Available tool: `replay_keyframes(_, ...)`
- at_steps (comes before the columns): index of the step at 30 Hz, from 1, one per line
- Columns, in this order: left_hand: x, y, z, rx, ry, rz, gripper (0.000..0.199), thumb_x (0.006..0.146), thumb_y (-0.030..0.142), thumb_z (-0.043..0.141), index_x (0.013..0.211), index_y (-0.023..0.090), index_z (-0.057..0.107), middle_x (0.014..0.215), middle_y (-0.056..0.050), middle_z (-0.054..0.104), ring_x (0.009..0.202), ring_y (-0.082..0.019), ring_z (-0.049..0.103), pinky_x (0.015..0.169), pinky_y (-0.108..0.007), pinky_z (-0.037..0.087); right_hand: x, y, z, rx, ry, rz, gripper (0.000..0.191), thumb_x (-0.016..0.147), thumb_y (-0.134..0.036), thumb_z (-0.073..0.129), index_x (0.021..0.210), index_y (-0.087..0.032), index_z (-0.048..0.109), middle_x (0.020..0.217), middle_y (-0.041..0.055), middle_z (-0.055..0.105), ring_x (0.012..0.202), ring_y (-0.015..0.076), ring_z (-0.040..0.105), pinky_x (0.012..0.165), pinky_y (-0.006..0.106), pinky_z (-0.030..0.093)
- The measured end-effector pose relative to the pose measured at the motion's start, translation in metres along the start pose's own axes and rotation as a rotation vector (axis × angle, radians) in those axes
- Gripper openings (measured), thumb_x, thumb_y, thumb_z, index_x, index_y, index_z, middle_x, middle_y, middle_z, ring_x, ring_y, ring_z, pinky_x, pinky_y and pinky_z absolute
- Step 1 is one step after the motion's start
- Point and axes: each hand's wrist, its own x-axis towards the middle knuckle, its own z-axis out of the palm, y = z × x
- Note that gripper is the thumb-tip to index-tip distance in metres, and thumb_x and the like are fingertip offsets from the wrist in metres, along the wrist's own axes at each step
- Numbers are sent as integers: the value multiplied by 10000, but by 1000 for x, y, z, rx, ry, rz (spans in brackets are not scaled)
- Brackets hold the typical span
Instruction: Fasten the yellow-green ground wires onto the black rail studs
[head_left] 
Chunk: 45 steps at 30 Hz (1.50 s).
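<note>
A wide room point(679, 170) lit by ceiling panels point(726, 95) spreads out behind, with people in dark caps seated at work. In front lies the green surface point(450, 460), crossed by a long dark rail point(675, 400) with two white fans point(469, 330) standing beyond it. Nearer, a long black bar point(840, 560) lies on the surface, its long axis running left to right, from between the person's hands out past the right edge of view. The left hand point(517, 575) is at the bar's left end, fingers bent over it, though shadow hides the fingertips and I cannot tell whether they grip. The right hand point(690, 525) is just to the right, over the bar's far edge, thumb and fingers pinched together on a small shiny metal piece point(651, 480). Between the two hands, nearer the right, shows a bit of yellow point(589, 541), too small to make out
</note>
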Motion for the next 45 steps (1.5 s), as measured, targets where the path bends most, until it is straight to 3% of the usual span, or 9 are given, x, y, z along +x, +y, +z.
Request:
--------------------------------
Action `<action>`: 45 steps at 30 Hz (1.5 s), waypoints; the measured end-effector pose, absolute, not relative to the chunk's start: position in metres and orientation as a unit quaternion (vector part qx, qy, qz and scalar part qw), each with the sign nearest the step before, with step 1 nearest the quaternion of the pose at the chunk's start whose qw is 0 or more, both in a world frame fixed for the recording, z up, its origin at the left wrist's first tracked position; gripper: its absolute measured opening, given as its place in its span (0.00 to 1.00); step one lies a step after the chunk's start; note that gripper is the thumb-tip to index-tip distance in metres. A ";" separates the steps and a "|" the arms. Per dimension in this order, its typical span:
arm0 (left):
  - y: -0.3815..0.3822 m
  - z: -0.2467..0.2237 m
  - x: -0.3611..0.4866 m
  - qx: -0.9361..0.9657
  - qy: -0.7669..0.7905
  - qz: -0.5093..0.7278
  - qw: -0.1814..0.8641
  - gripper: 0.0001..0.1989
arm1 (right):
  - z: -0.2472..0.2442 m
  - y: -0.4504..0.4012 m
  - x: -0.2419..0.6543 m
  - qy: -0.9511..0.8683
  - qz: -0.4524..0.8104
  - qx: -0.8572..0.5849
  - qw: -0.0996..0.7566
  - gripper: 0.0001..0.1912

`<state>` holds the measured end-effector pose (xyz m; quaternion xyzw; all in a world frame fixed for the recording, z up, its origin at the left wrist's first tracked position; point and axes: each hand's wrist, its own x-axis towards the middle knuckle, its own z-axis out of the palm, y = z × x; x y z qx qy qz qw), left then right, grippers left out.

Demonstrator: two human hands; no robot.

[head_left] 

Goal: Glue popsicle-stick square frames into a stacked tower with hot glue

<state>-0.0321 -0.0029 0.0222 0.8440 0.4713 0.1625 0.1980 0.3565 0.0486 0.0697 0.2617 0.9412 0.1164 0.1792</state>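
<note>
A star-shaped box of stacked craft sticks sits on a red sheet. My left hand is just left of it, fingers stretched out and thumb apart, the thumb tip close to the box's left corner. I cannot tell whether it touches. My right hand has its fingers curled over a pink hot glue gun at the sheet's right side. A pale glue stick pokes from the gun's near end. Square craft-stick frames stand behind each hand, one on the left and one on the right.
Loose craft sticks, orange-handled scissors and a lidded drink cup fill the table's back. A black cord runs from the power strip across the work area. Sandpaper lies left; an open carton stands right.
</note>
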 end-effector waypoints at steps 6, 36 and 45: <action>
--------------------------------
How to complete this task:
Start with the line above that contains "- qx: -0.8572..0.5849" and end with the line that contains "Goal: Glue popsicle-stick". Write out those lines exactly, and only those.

Solution to this task:
  - qx: -0.8572..0.5849
  - qw: -0.0996..0.7566
  - gripper: 0.0001..0.1912

`<state>` holds the measured end-effector pose (xyz m; quaternion xyzw; all in a world frame fixed for the recording, z up, its origin at the left wrist's first tracked position; point and axes: each hand's wrist, its own x-axis towards the middle knuckle, its own z-axis out of the palm, y = z × x; x y z qx qy qz qw), left then right, grippers left out.

Demonstrator: two human hands; no robot.

[head_left] 

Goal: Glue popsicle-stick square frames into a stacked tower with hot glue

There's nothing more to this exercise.